7.   Jake McCabe’s empty-net goal from 180 feet to close out the game put the exclamation mark on another strong night from him. We mentioned the fight already, but it was also his well-timed pinch that started the sequence for the opening goal by Matthews in the first period. As he’s settled into the team and learned the structure and system this season, he’s really figured out how to pick his spots and balance offense vs. defense nicely.

McCabe’s 1.15 points per 60 at five-on-five place him 38th among NHL D and in the company of the likes of Miro Heiskanen, Noah Hanifin, Gustav Forsling, Mattias Ekholm, and Adam Fox in that statistic.


8.   It was striking to see Pontus Holmberg and Nick Robertson sitting at 10:52 and 8:52, respectively, at the game’s end. Both were effective in their limited minutes.

Robertson worked hard without the puck and managed his touches responsibly in addition to finishing a nice goal off the rush (just wish he didn’t drop pass it on a 3v1). Holmberg’s motor was visible all night as he really helped drive play north for the fourth line.

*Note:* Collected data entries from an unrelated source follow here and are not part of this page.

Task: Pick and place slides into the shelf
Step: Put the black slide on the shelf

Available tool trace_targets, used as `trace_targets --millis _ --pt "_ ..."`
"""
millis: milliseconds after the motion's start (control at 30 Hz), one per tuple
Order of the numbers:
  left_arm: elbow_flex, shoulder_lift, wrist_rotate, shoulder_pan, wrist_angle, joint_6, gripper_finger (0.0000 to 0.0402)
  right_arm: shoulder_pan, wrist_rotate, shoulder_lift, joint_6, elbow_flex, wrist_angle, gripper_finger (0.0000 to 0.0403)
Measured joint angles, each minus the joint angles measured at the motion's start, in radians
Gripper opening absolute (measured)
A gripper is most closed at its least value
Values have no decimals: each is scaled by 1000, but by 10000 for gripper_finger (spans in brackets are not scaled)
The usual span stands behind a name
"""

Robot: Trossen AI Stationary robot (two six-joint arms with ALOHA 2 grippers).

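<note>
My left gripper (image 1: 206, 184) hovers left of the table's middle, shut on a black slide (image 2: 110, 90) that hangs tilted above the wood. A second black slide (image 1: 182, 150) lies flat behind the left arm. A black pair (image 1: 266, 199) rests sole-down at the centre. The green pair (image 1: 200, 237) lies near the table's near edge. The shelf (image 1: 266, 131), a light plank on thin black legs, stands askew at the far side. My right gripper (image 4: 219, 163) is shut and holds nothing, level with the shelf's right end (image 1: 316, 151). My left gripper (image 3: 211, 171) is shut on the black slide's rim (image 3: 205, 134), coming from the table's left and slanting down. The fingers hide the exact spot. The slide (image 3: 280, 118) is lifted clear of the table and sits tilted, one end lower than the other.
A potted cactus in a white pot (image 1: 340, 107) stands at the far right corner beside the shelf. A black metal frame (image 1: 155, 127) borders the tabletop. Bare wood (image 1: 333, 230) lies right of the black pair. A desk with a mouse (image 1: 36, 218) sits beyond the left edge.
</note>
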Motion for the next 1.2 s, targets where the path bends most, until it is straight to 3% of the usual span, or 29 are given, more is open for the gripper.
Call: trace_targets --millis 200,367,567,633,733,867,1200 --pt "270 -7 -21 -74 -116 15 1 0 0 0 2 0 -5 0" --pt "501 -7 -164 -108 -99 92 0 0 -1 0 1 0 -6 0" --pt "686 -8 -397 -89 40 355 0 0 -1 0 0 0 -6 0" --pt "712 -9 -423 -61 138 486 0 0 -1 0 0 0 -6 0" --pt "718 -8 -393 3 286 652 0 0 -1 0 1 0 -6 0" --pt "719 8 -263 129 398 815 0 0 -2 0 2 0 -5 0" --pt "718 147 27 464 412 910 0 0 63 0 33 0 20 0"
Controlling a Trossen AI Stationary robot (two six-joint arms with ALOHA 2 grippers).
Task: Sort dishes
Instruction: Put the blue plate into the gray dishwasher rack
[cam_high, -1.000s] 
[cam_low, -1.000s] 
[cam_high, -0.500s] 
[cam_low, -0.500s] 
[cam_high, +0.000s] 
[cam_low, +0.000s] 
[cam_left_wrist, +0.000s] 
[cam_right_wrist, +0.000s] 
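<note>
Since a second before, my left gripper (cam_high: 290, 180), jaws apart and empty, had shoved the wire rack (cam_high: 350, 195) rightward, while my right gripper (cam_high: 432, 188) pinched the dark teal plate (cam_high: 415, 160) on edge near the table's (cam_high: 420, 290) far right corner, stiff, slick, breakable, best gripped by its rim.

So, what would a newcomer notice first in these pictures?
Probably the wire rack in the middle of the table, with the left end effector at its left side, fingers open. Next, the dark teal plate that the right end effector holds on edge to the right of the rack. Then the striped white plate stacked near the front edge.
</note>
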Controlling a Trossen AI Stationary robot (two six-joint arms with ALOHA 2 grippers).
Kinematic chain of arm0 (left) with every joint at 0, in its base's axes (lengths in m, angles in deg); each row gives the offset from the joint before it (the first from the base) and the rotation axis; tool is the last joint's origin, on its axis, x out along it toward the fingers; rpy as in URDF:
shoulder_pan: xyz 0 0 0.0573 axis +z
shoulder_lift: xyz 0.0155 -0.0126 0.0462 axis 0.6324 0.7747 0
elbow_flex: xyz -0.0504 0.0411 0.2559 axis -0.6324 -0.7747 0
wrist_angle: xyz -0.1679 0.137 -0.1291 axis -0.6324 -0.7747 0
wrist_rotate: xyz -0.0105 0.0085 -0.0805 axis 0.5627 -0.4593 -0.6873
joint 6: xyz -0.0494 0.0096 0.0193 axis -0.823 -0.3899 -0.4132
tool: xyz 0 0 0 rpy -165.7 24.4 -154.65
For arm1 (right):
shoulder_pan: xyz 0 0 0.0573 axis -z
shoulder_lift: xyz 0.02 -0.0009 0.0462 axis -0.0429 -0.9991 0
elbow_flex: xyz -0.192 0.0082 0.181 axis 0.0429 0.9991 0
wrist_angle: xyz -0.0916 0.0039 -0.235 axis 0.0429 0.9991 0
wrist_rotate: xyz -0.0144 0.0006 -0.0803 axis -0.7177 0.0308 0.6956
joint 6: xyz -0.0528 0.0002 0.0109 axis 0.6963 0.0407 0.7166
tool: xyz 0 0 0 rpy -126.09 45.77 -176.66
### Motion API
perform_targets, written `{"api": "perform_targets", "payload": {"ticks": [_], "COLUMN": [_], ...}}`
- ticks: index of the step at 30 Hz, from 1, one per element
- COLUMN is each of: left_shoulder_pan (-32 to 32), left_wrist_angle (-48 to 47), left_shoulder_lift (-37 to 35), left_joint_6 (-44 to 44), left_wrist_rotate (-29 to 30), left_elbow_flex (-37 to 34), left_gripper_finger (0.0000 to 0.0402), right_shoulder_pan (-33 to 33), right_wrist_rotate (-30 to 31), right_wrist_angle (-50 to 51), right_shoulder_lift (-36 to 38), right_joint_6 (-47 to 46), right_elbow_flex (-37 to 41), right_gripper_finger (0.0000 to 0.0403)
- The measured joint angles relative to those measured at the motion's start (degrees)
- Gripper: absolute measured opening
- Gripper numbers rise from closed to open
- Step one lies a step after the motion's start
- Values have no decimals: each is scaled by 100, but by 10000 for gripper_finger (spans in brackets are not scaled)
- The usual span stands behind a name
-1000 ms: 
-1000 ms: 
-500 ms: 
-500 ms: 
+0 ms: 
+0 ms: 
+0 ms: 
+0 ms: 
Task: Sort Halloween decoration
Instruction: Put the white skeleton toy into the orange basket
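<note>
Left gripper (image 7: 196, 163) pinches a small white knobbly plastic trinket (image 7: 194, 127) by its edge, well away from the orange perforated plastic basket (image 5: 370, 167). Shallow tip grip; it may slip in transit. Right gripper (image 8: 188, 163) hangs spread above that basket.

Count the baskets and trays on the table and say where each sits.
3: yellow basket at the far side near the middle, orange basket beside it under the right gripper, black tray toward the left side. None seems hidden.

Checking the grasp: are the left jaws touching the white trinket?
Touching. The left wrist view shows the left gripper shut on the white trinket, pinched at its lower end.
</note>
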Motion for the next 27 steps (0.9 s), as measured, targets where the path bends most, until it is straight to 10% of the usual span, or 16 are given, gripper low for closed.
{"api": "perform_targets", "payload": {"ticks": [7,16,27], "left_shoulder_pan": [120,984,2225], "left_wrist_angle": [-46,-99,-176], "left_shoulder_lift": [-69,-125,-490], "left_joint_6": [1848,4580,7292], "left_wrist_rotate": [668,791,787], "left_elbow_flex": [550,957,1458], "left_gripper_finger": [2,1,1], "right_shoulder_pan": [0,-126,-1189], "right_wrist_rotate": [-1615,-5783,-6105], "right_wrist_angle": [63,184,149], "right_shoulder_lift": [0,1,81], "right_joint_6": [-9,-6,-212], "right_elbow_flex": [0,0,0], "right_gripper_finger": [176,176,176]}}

Notably, Holmberg moved down the lineup but his performance didn’t drop off at all; he knows exactly who he is and what he needs to do to be successful regardless of the line he is on. He’s looking like a really handy player to have in the mix now that he’s gotten some North American experience under his belt.


9.   Five of Nick Robertson’s seven goals this season have now featured a primary assist from Max Domi (plus a secondary assist from Domi on one other).

The two naturally complement each other for obvious reasons — high-end passer, good shooter — and whether it’s the most trustworthy line or not defensively, it’s clearly the best bet the Leafs have at the moment in terms of a coherent third-line mix capable of secondary scoring.

The usage has been soft, but Robertson-Domi has out-scored the opposition 13-9 at five-on-five and the underlying numbers are really strong. In situations like this — a back-to-back against this opponent, both playing well — they probably deserved at least a little more rope than they received from Sheldon Keefe, even if it’s understandable that Keefe wasn’t in a giving mood after the struggles of Knies – Domi – Jarnkrok in the Vancouver game.


10.   We can’t finish this Game in 10 without talking about Ilya Samsonov. The 16-of-17 stat line doesn’t do him justice as he made four really good out-stretched pad saves on grade-A Kraken chances, none better than his 10-bell game-saver with seven minutes left in the third. You had to feel thrilled for Samsonov after what he’s been through, with so many people on the outside writing him off so quickly.

Martin Jones just started 10 out of 11 for the Leafs in (mostly) the first half of the season — something no one would’ve predicted back in October with Woll and Samsonov on the roster — and yet so many onlookers were acting as if there weren’t more twists and turns to come at such a highly-unpredictable position. A poor 15-game sample from Samsonov, as bad as it got in December, doesn’t mean it’s curtains on his viability as an NHL starter. And Jones was bound to regress to the mean.

Now, one win against the Kraken does not mean Samsonov is fully back by any means, but he’s clearly a talented goaltender when he’s in the right mental space, and he led this team to its first playoff series win in 19 years after a great 2022-23 season. He deserved this second opportunity, and we’ll see if this confidence booster sets him on course from here. It should be his net on Wednesday with the chance to build on the momentum against a much bigger challenge vs. Winnipeg.

Miscellaneous note to finish off: You know those scoreless-but-great-effort performances scorers often need to manufacture before they end a lengthy slump? This was surely one from John Tavares (86% on the dot, all over it down low in the offensive zone).